Requirement »
What you return must be the complete listing, unchanged.

------------------------------

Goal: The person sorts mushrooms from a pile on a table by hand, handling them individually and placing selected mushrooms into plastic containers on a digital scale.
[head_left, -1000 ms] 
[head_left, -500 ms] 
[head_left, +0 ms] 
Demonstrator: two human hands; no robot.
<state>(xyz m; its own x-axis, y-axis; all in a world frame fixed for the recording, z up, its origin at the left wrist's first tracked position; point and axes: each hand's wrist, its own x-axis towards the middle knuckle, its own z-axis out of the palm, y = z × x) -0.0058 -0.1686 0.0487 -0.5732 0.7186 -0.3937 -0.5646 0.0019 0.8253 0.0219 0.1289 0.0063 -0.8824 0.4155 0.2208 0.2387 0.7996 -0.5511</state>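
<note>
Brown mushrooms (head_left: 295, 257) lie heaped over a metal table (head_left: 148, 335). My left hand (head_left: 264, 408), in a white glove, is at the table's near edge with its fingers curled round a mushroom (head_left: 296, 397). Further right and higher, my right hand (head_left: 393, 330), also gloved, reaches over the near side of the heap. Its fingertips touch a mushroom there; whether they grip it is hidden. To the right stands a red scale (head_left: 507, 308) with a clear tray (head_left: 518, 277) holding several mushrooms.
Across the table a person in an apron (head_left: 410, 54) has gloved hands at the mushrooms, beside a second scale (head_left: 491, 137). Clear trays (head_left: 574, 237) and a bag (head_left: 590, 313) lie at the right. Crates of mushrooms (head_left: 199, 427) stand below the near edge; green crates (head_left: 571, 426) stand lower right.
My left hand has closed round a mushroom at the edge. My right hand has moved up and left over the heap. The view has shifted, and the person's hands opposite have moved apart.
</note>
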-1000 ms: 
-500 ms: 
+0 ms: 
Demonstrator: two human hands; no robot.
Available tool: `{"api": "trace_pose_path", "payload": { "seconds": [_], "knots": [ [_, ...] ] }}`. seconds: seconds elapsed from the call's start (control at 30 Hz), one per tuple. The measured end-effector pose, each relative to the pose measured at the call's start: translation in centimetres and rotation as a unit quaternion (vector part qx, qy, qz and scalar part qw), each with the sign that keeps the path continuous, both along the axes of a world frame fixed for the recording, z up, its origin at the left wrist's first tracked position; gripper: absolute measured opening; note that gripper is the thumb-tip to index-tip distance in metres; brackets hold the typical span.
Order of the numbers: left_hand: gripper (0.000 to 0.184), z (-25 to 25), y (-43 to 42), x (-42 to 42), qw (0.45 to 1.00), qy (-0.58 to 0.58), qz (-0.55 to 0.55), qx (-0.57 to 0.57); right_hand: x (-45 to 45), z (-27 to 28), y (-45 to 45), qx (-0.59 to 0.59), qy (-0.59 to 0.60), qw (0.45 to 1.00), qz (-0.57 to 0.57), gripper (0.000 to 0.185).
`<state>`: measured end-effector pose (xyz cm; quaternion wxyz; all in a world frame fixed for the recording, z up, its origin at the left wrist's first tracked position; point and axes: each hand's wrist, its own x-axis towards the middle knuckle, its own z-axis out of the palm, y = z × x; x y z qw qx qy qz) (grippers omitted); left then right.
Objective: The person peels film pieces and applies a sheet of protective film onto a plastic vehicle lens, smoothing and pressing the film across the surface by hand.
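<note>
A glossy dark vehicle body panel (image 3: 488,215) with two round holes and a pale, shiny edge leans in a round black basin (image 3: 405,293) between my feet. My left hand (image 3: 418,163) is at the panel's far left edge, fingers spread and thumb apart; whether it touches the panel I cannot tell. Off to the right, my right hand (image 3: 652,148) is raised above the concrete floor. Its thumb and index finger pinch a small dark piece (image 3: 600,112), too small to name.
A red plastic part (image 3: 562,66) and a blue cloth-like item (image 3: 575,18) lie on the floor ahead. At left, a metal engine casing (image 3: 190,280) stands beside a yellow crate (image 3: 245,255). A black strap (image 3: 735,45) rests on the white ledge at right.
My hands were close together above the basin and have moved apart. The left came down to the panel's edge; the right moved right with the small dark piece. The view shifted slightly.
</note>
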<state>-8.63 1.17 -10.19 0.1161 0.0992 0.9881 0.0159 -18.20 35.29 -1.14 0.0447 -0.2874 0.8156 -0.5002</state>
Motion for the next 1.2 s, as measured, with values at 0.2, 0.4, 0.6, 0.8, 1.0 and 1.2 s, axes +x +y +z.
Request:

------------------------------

Task result »
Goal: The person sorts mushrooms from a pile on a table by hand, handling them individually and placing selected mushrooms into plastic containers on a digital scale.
[head_left, -1000 ms] 
[head_left, -500 ms] 
[head_left, +0 ms] 
Demonstrator: two human hands; no robot.
<state>(xyz m; its own x-axis, y-axis; all in a world frame fixed for the recording, z up, its origin at the left wrist's first tracked position; point and axes: each hand's wrist, its own x-axis towards the middle knuckle, its own z-axis out of the palm, y = z × x) -0.0058 -0.1686 0.0487 -0.5732 0.7186 -0.3937 -0.5646 0.0019 0.8253 0.0219 0.1289 0.0063 -0.8824 0.4155 0.2208 0.2387 0.7996 -0.5511</state>
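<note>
Brown mushrooms (head_left: 295, 257) lie heaped over a metal table (head_left: 148, 335). My left hand (head_left: 264, 408), in a white glove, is at the table's near edge with its fingers curled round a mushroom (head_left: 296, 397). Further right and higher, my right hand (head_left: 393, 330), also gloved, reaches over the near side of the heap. Its fingertips touch a mushroom there; whether they grip it is hidden. To the right stands a red scale (head_left: 507, 308) with a clear tray (head_left: 518, 277) holding several mushrooms.
Across the table a person in an apron (head_left: 410, 54) has gloved hands at the mushrooms, beside a second scale (head_left: 491, 137). Clear trays (head_left: 574, 237) and a bag (head_left: 590, 313) lie at the right. Crates of mushrooms (head_left: 199, 427) stand below the near edge; green crates (head_left: 571, 426) stand lower right.
My left hand has closed round a mushroom at the edge. My right hand has moved up and left over the heap. The view has shifted, and the person's hands opposite have moved apart.
</note>
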-1000 ms: 
-500 ms: 
+0 ms: 
Demonstrator: two human hands; no robot.
Available tool: `{"api": "trace_pose_path", "payload": { "seconds": [_], "knots": [ [_, ...] ] }}`. seconds: seconds elapsed from the call's start (control at 30 Hz), one per tuple. The measured end-effector pose, each relative to the pose measured at the call's start: translation in centimetres and rotation as a unit quaternion (vector part qx, qy, qz and scalar part qw), each with the sign that keeps the path continuous, both along the axes of a world frame fixed for the recording, z up, its origin at the left wrist's first tracked position; gripper: absolute measured opening; note that gripper is the thumb-tip to index-tip distance in metres; brackets hold the typical span.
Order of the numbers: left_hand: gripper (0.000 to 0.184), z (-25 to 25), y (-43 to 42), x (-42 to 42), qw (0.45 to 1.00), qy (-0.58 to 0.58), qz (-0.55 to 0.55), qx (-0.57 to 0.57); right_hand: x (-45 to 45), z (-27 to 28), y (-45 to 45), qx (-0.59 to 0.59), qy (-0.59 to 0.60), qw (0.45 to 1.00), qz (-0.57 to 0.57), gripper (0.000 to 0.185).
`<state>`: measured end-effector pose (xyz cm; quaternion wxyz; all in a world frame fixed for the recording, z up, its origin at the left wrist's first tracked position; point and axes: each hand's wrist, its own x-axis towards the middle knuckle, its own z-axis out of the palm, y = z × x; x y z qw qx qy qz) (grippers omitted); left then right.
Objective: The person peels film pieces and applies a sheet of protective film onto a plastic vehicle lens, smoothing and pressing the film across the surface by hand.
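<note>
A glossy dark vehicle body panel (image 3: 488,215) with two round holes and a pale, shiny edge leans in a round black basin (image 3: 405,293) between my feet. My left hand (image 3: 418,163) is at the panel's far left edge, fingers spread and thumb apart; whether it touches the panel I cannot tell. Off to the right, my right hand (image 3: 652,148) is raised above the concrete floor. Its thumb and index finger pinch a small dark piece (image 3: 600,112), too small to name.
A red plastic part (image 3: 562,66) and a blue cloth-like item (image 3: 575,18) lie on the floor ahead. At left, a metal engine casing (image 3: 190,280) stands beside a yellow crate (image 3: 245,255). A black strap (image 3: 735,45) rests on the white ledge at right.
My hands were close together above the basin and have moved apart. The left came down to the panel's edge; the right moved right with the small dark piece. The view shifted slightly.
</note>
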<state>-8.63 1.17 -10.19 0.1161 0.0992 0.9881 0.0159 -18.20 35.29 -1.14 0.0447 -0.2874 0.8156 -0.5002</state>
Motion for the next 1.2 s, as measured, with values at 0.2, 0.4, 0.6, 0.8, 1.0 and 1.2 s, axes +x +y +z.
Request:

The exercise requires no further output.